Sweet Sinful Nights

He huffed, but nodded.

“Then get ready for some tough love, my friend.” She stopped at an empty Cleopatra machine, parking her hand on the queen’s golden headband. “This is what you need to realize—and none of this is to belittle what you’re feeling. But sweetie, you don’t get to be angry. You don’t get to own this feeling of resentment.”

He narrowed his eyes and shot her a look. “What do you mean?”

“I’m not denying your role in this loss. I’m not saying it isn’t painful, or shocking, or sad. I get that you lost something you didn’t even know you had lost,” she said, speaking in a thoughtful, teacherly tone. “But I’m giving you a couple hours, maybe a day, to feel all those things on your own. And then your job is to be there for her. You don’t get to own this hurt. It is hers. She went through it.”

Mindy’s words were iced water splashed onto him. They were the stark reminder that he couldn’t co-opt Shannon’s grief or pain. His was a fraction of hers.

“So what do I do?”

“Be the man she needed you to be ten years ago. The man who doesn’t walk away when you hear that shit didn’t go in your direction.”

“I didn’t walk away,” he said, trying to defend his actions. “I told her I needed time to deal with it.”

Mindy nodded a few times, acknowledging him. “Fine, you needed time. You needed space. I understand. It was a shock. Well, you had your time and you had your space. Now man up, and be who she needs. That’s all you’ve wanted,” she said, slugging his arm. “You have wanted her to need you. You’ve wanted her to want you back in her life. Now she does, and you walk away at the first bit of bad news?”

“I didn’t—”

She held up her palm. “Talk to the hand. You can say you didn’t walk away, and maybe you didn’t, but I bet it feels like that to her. Think back to Boston. Rewind to ten years ago. You hated it when she wouldn’t give up her career for you,” she said, her voice rising as she sent him back in time. “And what did you do in response then? You walked away from her. Now, you hear another thing you don’t like, that she lost a baby, and you do the same. You walked away again. You can finesse it all you want, and say you needed space, but the net effect is the same.”

Her words shamed him. They knocked him out of his stupor of self-loathing. He had wanted so badly to be everything she needed, but when push came to shove, he’d let pride, and fear, and a million other things stand in the way last night.

“Shit,” he said, heavily. “I’ve fucked up.”

“No. You haven’t fucked up,” she said, pressing her fingers to his cheeks and turning his frown upside-down. “You just took a step back. Now, take some steps forward. This time, instead of walking away, walk back to her. Be there for her, and for yourself. I know it’s hard and I know you’re feeling this loss too in a new fresh way. But feel it with her, not against her. Talk to her about it. Don’t run away. Don’t hide. Face your fears with her, and tell her how you feel,” she said, squeezing his shoulder. “And move through it together.”

“I need to see her right away.”

“You do.”

Brent cycled back to their last few conversations, trying to figure out where she might be. “I think she’s on her way back from L.A. Should I, you know, do that thing where I show up at the airport with a sign that says ‘I love you?’”

Mindy clutched her belly and laughed deeply. “God no. That only works in the movies. Besides, you know she’s a private person. She wouldn’t like that. All she wants is you. Not a sign. Not a gift. Not some cheesy love song dedicated to her. Strange as it may be, she wants you. So give her you.”

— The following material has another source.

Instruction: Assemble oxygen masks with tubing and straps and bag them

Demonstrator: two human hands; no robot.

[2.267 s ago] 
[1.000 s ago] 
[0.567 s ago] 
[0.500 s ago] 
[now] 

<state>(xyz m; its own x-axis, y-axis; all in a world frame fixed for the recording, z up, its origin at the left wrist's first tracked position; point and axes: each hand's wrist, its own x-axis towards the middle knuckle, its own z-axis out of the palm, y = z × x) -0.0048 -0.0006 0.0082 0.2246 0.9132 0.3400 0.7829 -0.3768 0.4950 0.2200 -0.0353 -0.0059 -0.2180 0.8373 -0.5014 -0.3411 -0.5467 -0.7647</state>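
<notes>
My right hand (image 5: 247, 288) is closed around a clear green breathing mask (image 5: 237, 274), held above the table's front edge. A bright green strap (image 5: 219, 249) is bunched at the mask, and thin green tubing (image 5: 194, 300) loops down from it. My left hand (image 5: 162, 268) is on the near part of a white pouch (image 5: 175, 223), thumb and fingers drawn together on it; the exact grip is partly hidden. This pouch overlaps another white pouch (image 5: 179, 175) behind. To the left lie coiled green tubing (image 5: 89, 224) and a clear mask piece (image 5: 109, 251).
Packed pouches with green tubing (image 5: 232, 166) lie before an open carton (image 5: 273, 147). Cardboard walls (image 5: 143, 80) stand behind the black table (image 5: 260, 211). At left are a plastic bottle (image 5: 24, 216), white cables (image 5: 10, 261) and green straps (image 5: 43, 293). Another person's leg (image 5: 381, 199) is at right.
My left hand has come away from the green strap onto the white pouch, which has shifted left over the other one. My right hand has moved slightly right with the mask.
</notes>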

“Can I borrow your phone for a second?”

Mindy dug into her pocket, and handed it to him. He dialed Shannon’s number. It went straight to voice mail.

*

Her grandmother slid a mug of tea across the counter. “Have some.”

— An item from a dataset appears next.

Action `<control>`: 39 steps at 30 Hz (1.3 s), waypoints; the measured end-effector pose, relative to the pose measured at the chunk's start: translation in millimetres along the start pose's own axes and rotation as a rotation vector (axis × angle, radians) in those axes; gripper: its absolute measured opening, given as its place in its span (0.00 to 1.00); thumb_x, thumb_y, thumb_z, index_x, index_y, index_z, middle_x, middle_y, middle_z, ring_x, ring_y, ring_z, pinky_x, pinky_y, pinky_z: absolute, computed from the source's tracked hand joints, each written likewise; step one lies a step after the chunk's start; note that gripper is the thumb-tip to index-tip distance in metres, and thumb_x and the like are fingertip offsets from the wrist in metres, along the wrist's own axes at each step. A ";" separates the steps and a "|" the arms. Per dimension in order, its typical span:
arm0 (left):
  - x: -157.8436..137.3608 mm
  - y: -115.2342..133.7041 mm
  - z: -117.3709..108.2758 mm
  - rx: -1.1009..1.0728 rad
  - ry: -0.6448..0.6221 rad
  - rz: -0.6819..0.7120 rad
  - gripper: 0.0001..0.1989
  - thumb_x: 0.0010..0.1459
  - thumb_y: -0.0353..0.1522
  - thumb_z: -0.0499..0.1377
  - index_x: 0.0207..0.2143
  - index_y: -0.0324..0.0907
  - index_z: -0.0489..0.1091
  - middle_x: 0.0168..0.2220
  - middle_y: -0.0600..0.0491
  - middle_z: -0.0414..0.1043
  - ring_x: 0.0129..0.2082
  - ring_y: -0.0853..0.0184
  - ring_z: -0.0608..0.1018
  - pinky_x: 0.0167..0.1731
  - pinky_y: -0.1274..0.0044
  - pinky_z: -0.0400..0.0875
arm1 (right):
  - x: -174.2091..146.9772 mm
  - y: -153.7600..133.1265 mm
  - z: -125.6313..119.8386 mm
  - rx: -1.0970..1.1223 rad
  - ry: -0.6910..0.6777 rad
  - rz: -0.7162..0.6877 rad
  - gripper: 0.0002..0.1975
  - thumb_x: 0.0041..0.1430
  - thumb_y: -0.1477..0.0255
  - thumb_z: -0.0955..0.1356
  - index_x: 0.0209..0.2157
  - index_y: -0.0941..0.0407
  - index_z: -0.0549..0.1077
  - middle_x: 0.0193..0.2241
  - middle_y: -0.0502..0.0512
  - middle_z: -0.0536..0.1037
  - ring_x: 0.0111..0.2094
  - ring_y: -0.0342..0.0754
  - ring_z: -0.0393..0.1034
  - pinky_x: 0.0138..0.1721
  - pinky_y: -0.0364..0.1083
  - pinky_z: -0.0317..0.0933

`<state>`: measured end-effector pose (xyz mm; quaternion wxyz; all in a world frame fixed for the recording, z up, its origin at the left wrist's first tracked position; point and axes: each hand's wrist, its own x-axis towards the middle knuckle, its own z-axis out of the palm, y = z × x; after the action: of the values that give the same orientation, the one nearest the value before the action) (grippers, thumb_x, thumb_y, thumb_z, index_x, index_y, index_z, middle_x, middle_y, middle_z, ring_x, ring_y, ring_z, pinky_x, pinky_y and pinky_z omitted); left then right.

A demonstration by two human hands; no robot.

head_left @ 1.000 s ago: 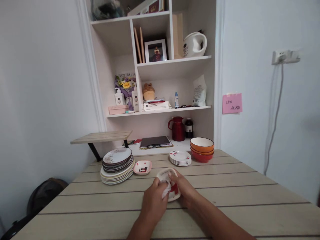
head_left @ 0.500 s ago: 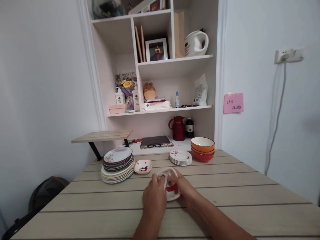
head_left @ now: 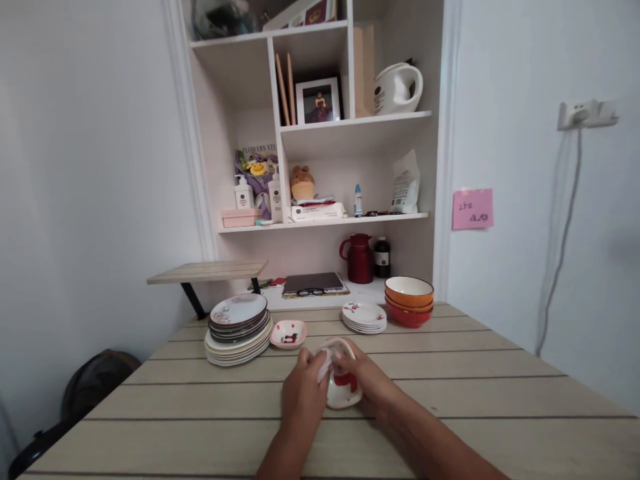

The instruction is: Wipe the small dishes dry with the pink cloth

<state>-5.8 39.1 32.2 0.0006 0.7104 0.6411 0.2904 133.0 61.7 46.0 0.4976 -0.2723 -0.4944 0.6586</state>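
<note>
A white bowl with a red pattern (head_left: 343,395) is tilted up above the table, its inside facing me. My right hand (head_left: 367,373) grips its right rim, thumb over the inside. My left hand (head_left: 306,387) is closed on a crumpled white tissue or cloth (head_left: 326,365), pressed to the bowl's left inner side; I cannot tell tissue from cloth. Just beyond the left hand sits a small pink-rimmed square bowl (head_left: 289,333) with a dark and red picture inside.
On the slatted table (head_left: 200,413) stand a stack of plates (head_left: 237,330) at left, small flowered plates (head_left: 364,317) and stacked orange and red bowls (head_left: 409,301) at the back right. Behind are a red jug (head_left: 359,259), a laptop-like slab (head_left: 313,283) and a raised wooden shelf (head_left: 207,271).
The left hand and the white tissue or cloth have shifted slightly along the bowl's inside. The bowl is tilted a little differently. The whole view has shifted slightly.
</note>
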 end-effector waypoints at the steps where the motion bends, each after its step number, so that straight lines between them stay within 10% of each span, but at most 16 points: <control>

“I don’t even like tea, and you know that. But you always try to give me tea,” Shannon said, but she said it with a smile. She knew why her grandmother was offering tea. It was Victoria’s comfort beverage.

“It cures all troubles,” she said in an over-the-top wise woman’s voice as she picked up her mug of green tea and knocked some back. Shannon was parked next to her on a stool. She’d stopped by on her way home from the airport, grateful that she was always welcome and didn’t have to call first. Besides, her phone had chirped its last breath in Burbank. She was snagging some juice for it at her grandmother’s in an outlet on the wall.

“Then I better drink some after all,” Shannon said, and took a hearty gulp. “Because I have a lot of trouble.”